Mr Chang, a Chinese America known for his good contacts in China, was recently appointed by Mr Murdoch as part of a charm offensive aimed at gaining a foothold in China's television market, which reaches 300 million homes, making it potentially the world's biggest market. In a post-meeting statement, Mr Chang emphasised his company's "full confidence in China's open-door policy".
Such meetings are designed to create a good atmosphere for business developments. By making a political statement after the meeting, Mr Chang went as far as businessmen can be expected to go in currying favour with the Chinese authorities.
Another active participant in the News Corp charm offensive is the Chinese- born Wendy Deng, 31, Mr Murdoch's new partner. She is vice-president of Star TV, responsible for business development, mainly in China.

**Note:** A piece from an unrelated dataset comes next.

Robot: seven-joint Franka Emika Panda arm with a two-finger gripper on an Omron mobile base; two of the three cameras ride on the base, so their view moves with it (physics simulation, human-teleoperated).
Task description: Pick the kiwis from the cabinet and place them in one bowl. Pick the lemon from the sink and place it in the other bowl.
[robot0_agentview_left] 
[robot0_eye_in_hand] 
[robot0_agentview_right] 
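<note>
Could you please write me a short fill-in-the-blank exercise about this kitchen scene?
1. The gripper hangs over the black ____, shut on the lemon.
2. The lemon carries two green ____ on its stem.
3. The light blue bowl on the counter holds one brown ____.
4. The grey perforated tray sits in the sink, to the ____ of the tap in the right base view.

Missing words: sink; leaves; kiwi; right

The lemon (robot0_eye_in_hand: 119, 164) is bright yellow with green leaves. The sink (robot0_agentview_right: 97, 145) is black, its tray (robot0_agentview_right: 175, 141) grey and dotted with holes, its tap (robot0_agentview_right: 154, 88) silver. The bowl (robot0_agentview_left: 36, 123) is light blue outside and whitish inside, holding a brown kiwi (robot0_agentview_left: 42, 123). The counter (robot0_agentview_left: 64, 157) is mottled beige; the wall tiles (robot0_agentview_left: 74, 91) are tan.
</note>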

Having suffered setbacks in the Chinese market News Corp is struggling to make an impact. Its only real commercial operation is a 45 per cent stake in Phoenix Satellite Television, which is claimed to reach 45 million Chinese homes.
In addition, there is a loss-making joint venture with China's People's Daily newspaper, the Communist Party's mouthpiece. Called ChinaByte, the joint venture provides an Internet information website. News Corp sees it as a platform for other information technology joint ventures in China.
A larger investment has been made in a television production and creative facilities company called Golden Mainland, many of whose services have been supplied without charge.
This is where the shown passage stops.